COLLECTED DATA:
··········

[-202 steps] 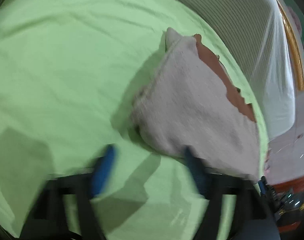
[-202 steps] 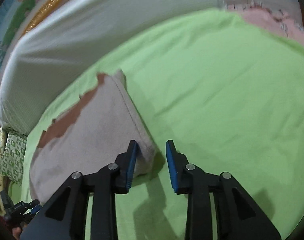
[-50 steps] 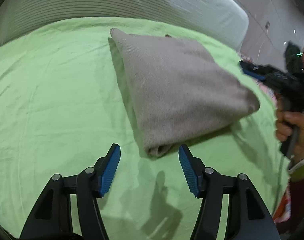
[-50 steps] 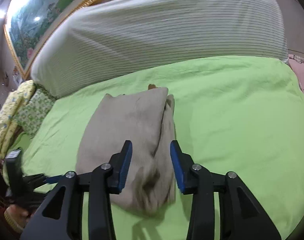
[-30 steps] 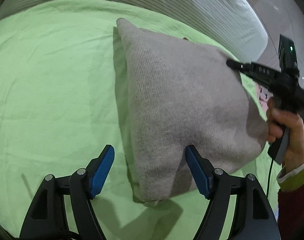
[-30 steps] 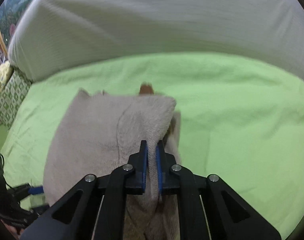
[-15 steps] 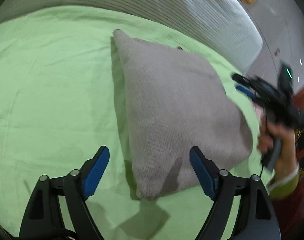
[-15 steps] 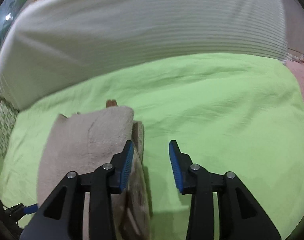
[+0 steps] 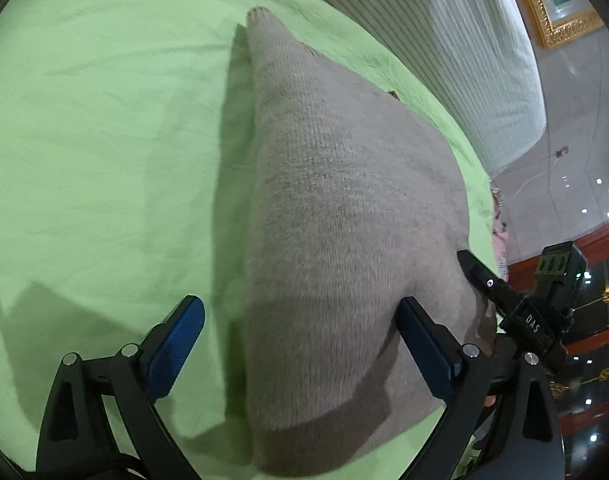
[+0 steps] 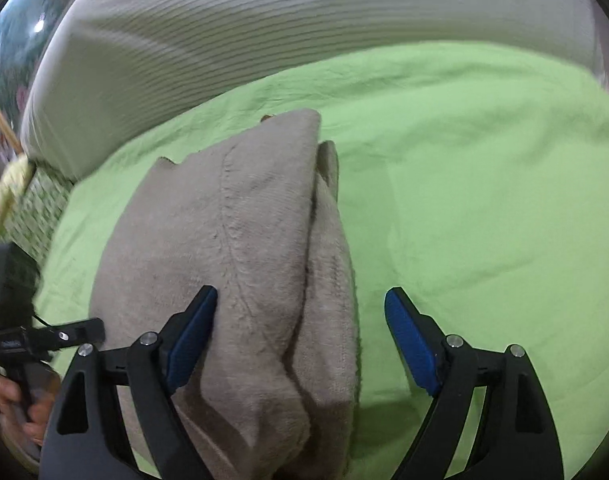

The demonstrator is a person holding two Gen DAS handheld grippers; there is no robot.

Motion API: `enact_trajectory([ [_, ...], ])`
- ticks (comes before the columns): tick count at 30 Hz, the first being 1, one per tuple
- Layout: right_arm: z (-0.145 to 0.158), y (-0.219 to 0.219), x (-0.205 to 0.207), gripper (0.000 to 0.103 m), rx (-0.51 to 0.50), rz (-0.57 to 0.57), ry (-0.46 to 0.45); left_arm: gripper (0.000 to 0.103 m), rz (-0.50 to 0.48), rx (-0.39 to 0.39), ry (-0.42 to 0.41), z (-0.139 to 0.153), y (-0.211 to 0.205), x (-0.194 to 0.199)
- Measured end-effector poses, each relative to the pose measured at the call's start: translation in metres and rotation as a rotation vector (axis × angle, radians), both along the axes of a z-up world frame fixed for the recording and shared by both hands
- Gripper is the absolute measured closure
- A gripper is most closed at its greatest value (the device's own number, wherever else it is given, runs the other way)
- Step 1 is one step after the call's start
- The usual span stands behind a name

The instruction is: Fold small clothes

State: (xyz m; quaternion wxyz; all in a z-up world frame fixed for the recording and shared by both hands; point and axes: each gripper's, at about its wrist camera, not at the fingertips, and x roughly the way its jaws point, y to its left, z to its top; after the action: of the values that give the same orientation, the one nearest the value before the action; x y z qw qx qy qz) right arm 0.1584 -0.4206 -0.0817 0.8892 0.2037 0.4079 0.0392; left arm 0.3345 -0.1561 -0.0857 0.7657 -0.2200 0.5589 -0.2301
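Note:
A folded beige knit garment [image 9: 344, 220] lies on the green bed sheet [image 9: 104, 140]. My left gripper [image 9: 300, 340] is open, its blue pads on either side of the garment's near folded edge. In the right wrist view the garment [image 10: 240, 232] shows stacked layers with an open side edge. My right gripper [image 10: 300, 328] is open wide over that near end, its left pad against the top layer and its right pad over bare sheet [image 10: 464, 180]. The right gripper also shows in the left wrist view [image 9: 508, 300], at the garment's right corner.
A large white striped pillow [image 10: 284, 28] lies along the far side of the bed. A yellow and green patterned cushion [image 10: 20, 208] sits at the left. A gold picture frame [image 9: 544, 8] hangs on the wall. The bed edge drops off at the right [image 9: 492, 216].
Both grippers have moved closer over the garment's near end. The right gripper, shut on a layer a second ago, has opened wider. The garment lies flat.

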Motion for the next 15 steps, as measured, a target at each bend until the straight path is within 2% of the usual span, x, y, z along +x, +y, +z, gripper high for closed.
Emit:
enact_trajectory([
  [2,-0.001,-0.001,0.002,0.018,0.02,0.014,0.006,0.006,-0.01,-0.054,0.015,-0.01,-0.006,0.011],
  [4,-0.003,-0.002,0.006,0.019,0.061,0.024,0.017,0.014,-0.02,-0.089,0.008,-0.013,-0.009,0.018],
  [5,-0.005,-0.003,0.009,0.027,0.091,0.031,0.021,0.025,-0.031,-0.122,0.003,-0.013,-0.011,0.019],
  [6,-0.007,-0.001,0.011,0.035,0.131,0.045,0.02,0.03,-0.025,-0.125,0.0,-0.012,-0.012,0.019],
  [7,-0.008,-0.001,0.011,0.053,0.187,0.061,0.021,0.034,-0.02,-0.125,-0.009,-0.011,-0.011,0.019],
  [8,-0.008,0.001,0.01,0.057,0.221,0.055,0.024,0.045,-0.02,-0.13,-0.029,-0.008,-0.009,0.017],
  [9,-0.006,0.005,0.01,0.06,0.206,0.053,0.02,0.055,-0.02,-0.134,-0.057,-0.001,-0.007,0.012],
  [12,0.016,0.028,-0.002,0.068,0.141,0.054,-0.027,0.058,-0.027,-0.077,-0.131,0.024,-0.001,-0.004],
  [14,0.031,0.043,-0.012,0.071,0.172,0.082,-0.069,0.058,-0.013,-0.038,-0.184,0.044,0.011,-0.018],
  [15,0.035,0.05,-0.014,0.071,0.179,0.093,-0.081,0.059,-0.004,-0.042,-0.203,0.054,0.024,-0.027],
])
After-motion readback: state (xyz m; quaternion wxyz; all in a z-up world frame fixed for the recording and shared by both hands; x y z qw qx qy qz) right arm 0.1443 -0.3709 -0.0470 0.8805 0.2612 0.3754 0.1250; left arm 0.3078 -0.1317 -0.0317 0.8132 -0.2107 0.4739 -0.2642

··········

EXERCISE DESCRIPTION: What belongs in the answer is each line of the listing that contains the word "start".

ANSWER SPACE:
- Measured end-effector poses, each relative to the pose measured at the call's start: translation in metres and rotation as a rotation vector (axis × angle, radians), both along the axes of a z-up world frame fixed for the recording and shared by both hands
- Step 1 is one step after the call's start

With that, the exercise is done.